Friday, October 23, 2009

Encouraging gratefulness?

Kali and I spent last weekend in Mount Joy, PA visiting family and friends while Jason attended a Bioneers Conference and visited his sister in Pittsburgh, PA.

We spent a good part of the weekend with one of my closest girlfriends from growing up years and her family. We were helping them unpack from a recent move back to her home place, playing with her three children, and the two of us filling in every possible crack with our catching up! I could write a lot about how wonderful the weekend was for me, but I just want to share one snippet. It was a weekend that included some insightful moments for me as I spent more time noticing and playing with Kali and all the children around me.

Here's one story from the weekend:

The parenting discussion group we are a part of spent one night a few months back talking about manners. How do we encourage our children to act in ways that are socially acceptable in our culture? Should that even be a goal? What are appropriate ways to achieve that goal if you are attempting to model respectful parenting?

We talked a fair amount that evening about saying "thank you" and how to have our children show gratitude. It seemed that the consensus there was that modeling is much more important than requiring (which likely would involve some coercion) our children to say or do something particular to show they are grateful for a gift or kind gesture.

So I've been thinking about it and trying to practice. Well, Kali was having a lot of fun at E's house with a certain plastic caterpillar whose legs were the letters of the alphabet and which played all kinds of music. But we needed to get on the road and so she suggested that she could borrow the toy. It seemed impractical to borrow a toy in PA and take it to VA, but since I knew that E found this particular toy annoying, I told Kali I would go ask if it is was okay. E was happy to have us take it (likely for good!).

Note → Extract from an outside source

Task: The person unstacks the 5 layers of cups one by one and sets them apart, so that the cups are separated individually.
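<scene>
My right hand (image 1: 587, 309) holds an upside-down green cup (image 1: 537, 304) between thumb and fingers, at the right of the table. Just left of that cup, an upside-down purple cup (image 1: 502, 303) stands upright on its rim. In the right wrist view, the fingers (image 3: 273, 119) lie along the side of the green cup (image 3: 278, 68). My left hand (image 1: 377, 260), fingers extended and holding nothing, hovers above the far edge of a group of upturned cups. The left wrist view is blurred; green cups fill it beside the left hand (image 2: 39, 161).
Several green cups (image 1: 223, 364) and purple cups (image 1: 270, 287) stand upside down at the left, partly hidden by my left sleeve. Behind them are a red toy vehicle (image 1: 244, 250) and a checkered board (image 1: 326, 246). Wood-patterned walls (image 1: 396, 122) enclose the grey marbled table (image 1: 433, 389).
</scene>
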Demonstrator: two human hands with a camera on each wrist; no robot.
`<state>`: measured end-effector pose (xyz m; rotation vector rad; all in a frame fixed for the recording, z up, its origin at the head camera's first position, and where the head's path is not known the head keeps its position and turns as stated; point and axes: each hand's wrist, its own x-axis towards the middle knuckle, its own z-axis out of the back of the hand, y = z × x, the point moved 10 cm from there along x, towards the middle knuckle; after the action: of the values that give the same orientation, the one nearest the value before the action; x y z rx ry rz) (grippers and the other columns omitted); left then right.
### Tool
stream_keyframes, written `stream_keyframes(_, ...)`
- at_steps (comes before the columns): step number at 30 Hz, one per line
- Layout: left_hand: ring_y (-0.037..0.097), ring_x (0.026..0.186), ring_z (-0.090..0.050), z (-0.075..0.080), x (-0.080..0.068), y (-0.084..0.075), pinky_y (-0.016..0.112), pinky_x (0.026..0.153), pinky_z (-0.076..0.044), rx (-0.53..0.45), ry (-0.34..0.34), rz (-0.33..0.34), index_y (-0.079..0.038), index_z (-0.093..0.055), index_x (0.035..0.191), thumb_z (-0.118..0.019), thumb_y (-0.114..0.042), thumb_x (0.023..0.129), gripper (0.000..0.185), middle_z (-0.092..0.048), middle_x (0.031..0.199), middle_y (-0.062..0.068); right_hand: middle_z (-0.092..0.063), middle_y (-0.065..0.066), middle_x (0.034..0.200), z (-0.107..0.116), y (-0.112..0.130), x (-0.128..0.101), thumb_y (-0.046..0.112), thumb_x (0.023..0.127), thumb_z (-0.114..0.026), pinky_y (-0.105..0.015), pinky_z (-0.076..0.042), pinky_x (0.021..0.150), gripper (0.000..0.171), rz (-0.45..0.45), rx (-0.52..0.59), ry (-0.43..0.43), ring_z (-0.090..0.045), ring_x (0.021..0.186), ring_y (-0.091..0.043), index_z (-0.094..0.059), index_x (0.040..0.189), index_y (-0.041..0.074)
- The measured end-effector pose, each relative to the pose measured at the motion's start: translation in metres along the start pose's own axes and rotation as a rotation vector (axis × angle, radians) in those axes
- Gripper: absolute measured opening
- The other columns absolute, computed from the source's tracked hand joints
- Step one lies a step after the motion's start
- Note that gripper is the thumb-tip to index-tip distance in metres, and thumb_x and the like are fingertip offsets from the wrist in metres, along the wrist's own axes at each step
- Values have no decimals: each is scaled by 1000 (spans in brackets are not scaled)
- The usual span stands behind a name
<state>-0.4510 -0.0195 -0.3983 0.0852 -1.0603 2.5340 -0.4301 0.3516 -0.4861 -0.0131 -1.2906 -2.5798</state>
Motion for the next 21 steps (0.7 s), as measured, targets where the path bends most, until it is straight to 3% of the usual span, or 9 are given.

Kali was very excited when I shared this news with her. I then suggested that she might want to think of a way to express to E how she felt about this gift. She seemed to think that was a good idea but as we walked out to where E was, I asked if she wanted to say something to her and she quickly said to me "you tell her." This is where I'm often tempted to say something like, "No, it was a gift for you so you need to tell her" or "You are six years old and can talk" or "I want you to practice showing that you are thankful when people give you things..." None of those kinds of comments had been all that helpful in the past and our conversations with parents trying alternate ways of being with their children had made quite an impression on me. So I thought quick and responded, "What would you like me to tell E for you?" Kali didn't think long before piping up, "Just tell her whatever you were expecting me to say."

I laughed and inwardly groaned. It is so wonderful when children give such clear messages as this one - she hadn't been learning the benefit of being authentic and feeling thankful. Sadly instead it seemed she was learning that there was something she was "supposed" to say and then we would leave her alone... We had a very good conversation about it and in the end I communicated to E that Kali felt "good" having received the wonderful noise-making plastic caterpillar.